Send bug reports or requests for electronic mail distribution to:

  Dr. Warren Gish, gish@ncbi.nlm.nih.gov
		or
  Dr. Stephen Altschul, altschul@ncbi.nlm.nih.gov

  National Center for Biotechnology Information
  National Library of Medicine
  Bldg. 38A Rm 8N-806
  8600 Rockville Pike
  Bethesda, MD 20894-0001
  (301) 496-2475


The people who played a role in bringing this fine software to you:

  Samuel Karlin, Dept. of Mathematics, Stanford Univ., Stanford, CA 94305
  Stephen Altschul, NCBI, NLM, Bethesda, MD 20894
  Webb Miller, Dept. of CS, Penn.
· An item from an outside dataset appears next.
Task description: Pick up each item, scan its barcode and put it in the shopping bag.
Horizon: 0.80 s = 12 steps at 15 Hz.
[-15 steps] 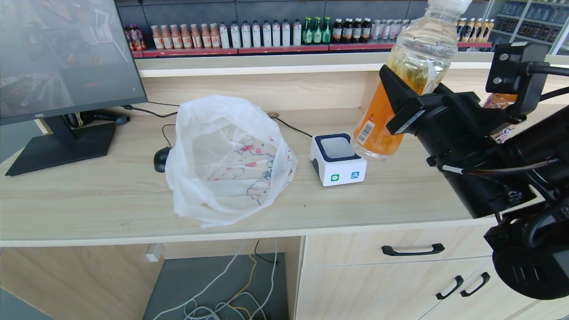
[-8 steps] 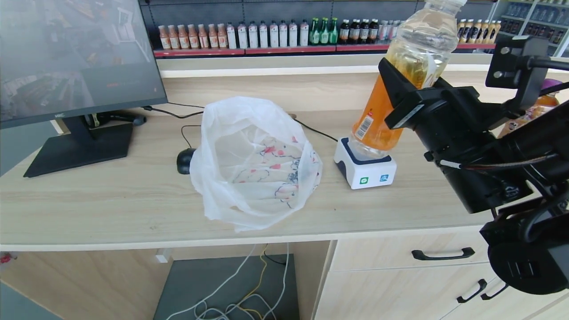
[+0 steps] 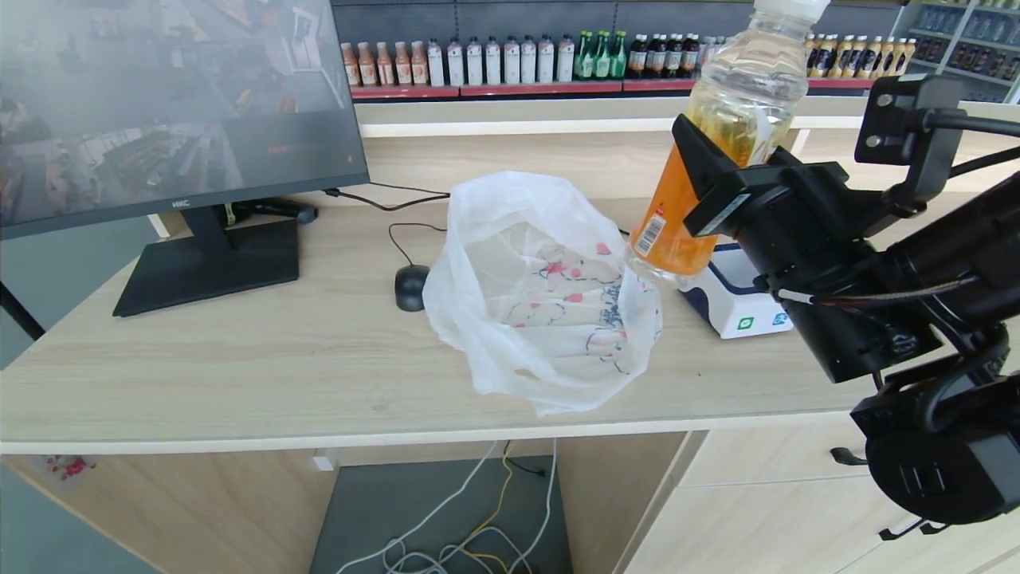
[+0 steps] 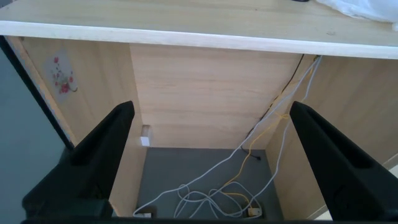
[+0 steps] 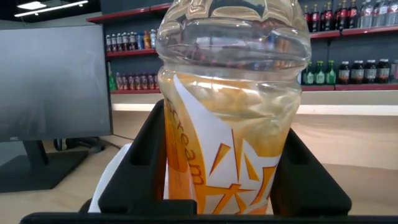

State Univ., University Park, PA 16802
  Gene Myers, Dept. of CS, Univ. of Arizona, Tuscon, AZ 85721
  Warren Gish, NCBI, NLM, Bethesda, MD 20894
  David Lipman, NCBI, NLM, Bethesda, MD 20894


Brief descriptions of the programs:

blastp:  compare an amino acid query sequence against a protein sequence
database.

blastn:  compare a nucleotide query sequence against a nucleotide sequence
database.

blastx:  compare a nucleotide query sequence translated in all 6 reading
frames (3 on each strand) against a protein sequence database.

tblastn:  compare an amino acid query sequence against a nucleotide sequence
database translated in all 6 reading frames.

blast3:  compare an amino acid query sequence against a protein sequence
database to identify statistically significant 3-way sequence alignments
(the query sequence plus two database sequences) in which the component
pairwise alignments are statistically insignificant.

setdb:  produce a protein sequence database for use by blastp, blastx,
and blast3 from a multi-sequence file in FASTA format.

pressdb:  produce a nucleotide sequence database for use by blastn and
tblastn from a multi-sequence file in FASTA format.

pam:  generate a PAM matrix of any desired distance (from 2 to 511) and scale.

pir2fasta:  produce a file in FASTA format from one in NBRF PIR(R) format.

gb2fasta:  produce a file in FASTA format from one in GenBank(R) format.

sp2fasta:  produce a file in FASTA format from one in SWISS-PROT(R) format.

memfile:  manage the loading, updating, and dropping of files mapped into
shared memory segments.


Other files:

    blast.1:  UNIX style manual page (using nroff's -man macros) describing
    blastp, blastn, blastx, and tblastn.

    blast.1ps:  PostScript(R) version of blast.1

    blast3.1:  UNIX style manual page describing blast3.

    blast3.1ps:  PostScript version of blast3.1

	pir2fasta.nawk:  a new awk script for converting NBRF PIR files into FASTA

	gb2fasta.nawk:  a new awk script for converting GenBank files into FASTA

	dxch.aa:  a sample protein sequence from the PIR in FASTA format

Modification history:
    this information has been moved into the file named HISTORY.